Hermione considered asking him to take them back, but the sounds and sights of the room returned as Professor Dumbledore quickly undid whatever he'd done to ensure their privacy, then quiet murmurs as he spoke to Madam Wainscott briefly, and departed. It felt like she'd unwillingly accepted a bribe. Having no desire whatsoever to have to talk to anyone else at that moment, when the Nurse approached her bed to check on her, Hermione kept her eyes fixed on the ceiling and her breathing regular.

She had a lot to think about. As cross as her instinctive reaction had been, she couldn't say the Headmaster's analysis of her situation was  _entirely_  inaccurate. If she told them what she'd gotten into, her parents were nearly certain to pull her from Hogwarts, and despite the stress and danger of the past week, Hermione agreed that she couldn't give up magic - it was simply too important, too  _interesting_. But based on her family's shopping and casual conversation with housemates, non-magical wealth did seem to translate over favorably, so tutoring probably  _was_  within her parents' means. And as far as safety went, when there wasn't an emergency, Hermione was confident of her own ability to draw up protocols that would help...connecting her home to the Floo network for quick access to St. Mungo's, buying an owl to send for help if transport wasn't possible or convenient, making a point to try to learn that 'Expecto Patronum' spell.

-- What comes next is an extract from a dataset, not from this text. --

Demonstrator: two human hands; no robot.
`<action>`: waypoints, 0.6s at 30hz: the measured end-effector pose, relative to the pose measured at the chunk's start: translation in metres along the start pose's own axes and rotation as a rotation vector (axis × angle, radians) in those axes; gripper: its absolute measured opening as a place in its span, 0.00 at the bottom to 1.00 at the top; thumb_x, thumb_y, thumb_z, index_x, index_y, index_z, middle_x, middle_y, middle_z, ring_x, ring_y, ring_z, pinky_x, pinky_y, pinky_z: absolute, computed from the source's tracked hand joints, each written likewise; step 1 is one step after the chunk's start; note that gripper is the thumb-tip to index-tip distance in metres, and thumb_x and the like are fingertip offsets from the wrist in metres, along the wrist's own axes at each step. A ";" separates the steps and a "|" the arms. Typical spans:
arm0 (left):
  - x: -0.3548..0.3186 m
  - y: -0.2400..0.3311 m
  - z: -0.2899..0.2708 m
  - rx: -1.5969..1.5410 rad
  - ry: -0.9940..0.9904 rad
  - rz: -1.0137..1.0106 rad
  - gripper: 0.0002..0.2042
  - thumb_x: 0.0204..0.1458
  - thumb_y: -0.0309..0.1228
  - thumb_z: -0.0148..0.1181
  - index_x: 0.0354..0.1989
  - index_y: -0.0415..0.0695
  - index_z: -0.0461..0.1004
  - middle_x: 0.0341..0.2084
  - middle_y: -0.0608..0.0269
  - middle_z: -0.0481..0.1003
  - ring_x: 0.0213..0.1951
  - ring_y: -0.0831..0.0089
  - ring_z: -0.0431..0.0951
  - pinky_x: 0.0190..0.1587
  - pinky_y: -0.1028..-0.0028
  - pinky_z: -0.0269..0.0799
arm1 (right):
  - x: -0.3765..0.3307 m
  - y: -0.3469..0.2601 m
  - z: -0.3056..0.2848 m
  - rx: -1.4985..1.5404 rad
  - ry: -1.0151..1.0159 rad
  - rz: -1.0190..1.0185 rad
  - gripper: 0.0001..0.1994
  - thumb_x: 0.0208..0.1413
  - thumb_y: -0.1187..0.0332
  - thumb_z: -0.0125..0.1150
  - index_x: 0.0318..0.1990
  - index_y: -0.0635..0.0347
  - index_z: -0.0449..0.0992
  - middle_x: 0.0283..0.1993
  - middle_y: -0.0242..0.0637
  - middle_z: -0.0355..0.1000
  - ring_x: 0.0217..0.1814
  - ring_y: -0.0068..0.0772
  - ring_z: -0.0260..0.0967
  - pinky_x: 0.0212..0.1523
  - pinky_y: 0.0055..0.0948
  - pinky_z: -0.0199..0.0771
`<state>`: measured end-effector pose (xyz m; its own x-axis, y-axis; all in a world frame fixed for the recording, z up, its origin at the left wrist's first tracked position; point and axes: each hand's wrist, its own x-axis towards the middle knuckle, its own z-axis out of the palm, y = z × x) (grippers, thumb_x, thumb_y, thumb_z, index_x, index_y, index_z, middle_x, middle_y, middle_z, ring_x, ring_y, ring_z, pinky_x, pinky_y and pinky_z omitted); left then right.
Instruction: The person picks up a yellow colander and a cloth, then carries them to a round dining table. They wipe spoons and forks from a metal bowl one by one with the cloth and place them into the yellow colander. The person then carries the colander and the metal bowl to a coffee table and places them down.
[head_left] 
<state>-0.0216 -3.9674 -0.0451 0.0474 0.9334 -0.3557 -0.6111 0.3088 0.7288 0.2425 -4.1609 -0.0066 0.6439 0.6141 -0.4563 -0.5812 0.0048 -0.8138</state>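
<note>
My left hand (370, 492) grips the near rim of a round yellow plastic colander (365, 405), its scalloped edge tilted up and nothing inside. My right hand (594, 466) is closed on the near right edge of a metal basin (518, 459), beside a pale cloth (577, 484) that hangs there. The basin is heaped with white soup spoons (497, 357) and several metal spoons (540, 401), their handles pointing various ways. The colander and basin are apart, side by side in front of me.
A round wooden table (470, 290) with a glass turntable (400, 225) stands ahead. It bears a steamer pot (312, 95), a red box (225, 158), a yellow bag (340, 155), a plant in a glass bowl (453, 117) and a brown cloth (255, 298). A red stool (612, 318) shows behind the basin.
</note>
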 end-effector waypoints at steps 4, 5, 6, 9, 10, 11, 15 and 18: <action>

So the question was, did Hogwarts offer anything  _unique_ , that was worth lying to her parents, even by omission?

Her memory duly delivered up a slideshow. The Libraries, both the main one and the other in Ravenclaw Tower. The view from her dorm at the top of the Tower. Then, faces. Padma, Roger Davies, the rest of her Ravenclaw Housemates, Ronald Weasley, Harry Potter, all her Professors (save Binns)...even, save her, the Weasley Twins, Tracey (for whom she still felt rather sorry) and  _Morag_  (who for all her attitude, had done nothing to her that even approached the refined cruelty of her former classmates).

Before coming here, her natural gifts had set her apart, and she'd had little help then from her peers or teachers, and no real friendship at all. They  _still_  set her apart here - and the 'Time thing' hadn't helped at all - but somehow in spite of that it felt like she was genuinely starting to connect with people other than her family. She imagined losing all of that just as suddenly as she'd gained it, and then had to quickly calm herself to quiet the sudden chiming of one of Madam Wainscott's monitoring spells.

But  _surely_  if she just explained all that to her parents - minus the time travel - they'd see how unlikely and unusual all this had been, understand how important Hogwarts had become to her, and let her stay?

_Oh yes,_  whispered her newly-discovered cynical side,  _because everyone knows how rationally parents behave in the face of danger - real or imagined - to their children, don't we?_  An image of her parents crying at her funeral abruptly offset the other faces. But it wasn't just what Hermione  _wanted_...there were very serious problems coming to magical Britain - some of them were already here - and she had actual evidence that, if she applied herself and learned enough, she  _could_  make a difference. Emotional reactions aside, she thought what the Headmaster had said was true...they really did  _need_  her and people like her - maybe not her right now, but certainly the best version of her she might eventually become. Would she actually become that version, tutored at home in isolation from the rest of the magical world?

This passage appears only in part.